He picked her up in his arms and lifted her into the saddle.
“Do you feel well enough to go on?” he asked. “We have not far to go to the Inn where we must stay the night.”
“I am ... quite all ... right,” Vesta replied proudly.
“Do you wish to put on your hat?” he asked.
She realised he had carried it in his other hand and she had been too bemused to think of it.
“No, I do not ... need it,” she answered.
“Then I will take it with me,” he said.
“Not if ... it is any ... trouble.”
“It is no trouble,” he replied. “Tell me if you wish to stop again.”
“Your ... your brandy has cured my ... sickness,” Vesta said. “I am sure I shall be ... all right ... now.”
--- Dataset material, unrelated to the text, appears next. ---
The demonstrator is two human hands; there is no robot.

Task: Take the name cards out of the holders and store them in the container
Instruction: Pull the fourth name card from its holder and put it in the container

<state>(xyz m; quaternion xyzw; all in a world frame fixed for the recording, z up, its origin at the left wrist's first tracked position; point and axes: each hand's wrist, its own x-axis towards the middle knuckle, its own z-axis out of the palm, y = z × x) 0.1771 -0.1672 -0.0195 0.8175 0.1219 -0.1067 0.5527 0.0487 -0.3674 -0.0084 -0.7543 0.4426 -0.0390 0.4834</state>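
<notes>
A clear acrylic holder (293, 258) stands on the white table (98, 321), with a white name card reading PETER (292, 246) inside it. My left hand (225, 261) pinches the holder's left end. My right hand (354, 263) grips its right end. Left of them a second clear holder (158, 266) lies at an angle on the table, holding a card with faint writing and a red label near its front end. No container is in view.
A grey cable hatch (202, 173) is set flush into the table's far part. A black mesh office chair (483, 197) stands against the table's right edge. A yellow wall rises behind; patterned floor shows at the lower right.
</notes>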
She did not dare look at him in case he should see through her pretence. She could not bear him to know that it was only her cowardice and her fear of heights which had made her feel so faint.
‘How he would despise me,’ she thought.
But sea-sickness was something no-one, however important they were, could prevent.
They set off again. Now the sun was low in the sky and the thickness of the trees made the wood seem dark and mysterious.
‘I wonder if there are dragons somewhere in the patches of green darkness,’ Vesta thought.
When she was a child she had always imagined that dragons lived in fir-woods and had told herself stories about how she was rescued from them by Knights in shining armour.
But no-one, she thought, would have imagined the Count was a Knight in shining armour. Rather he was like the Devil himself trying to tempt her into shirking her duty and, when she would not be tempted, evoking all the fires of hell to support his vendetta against her.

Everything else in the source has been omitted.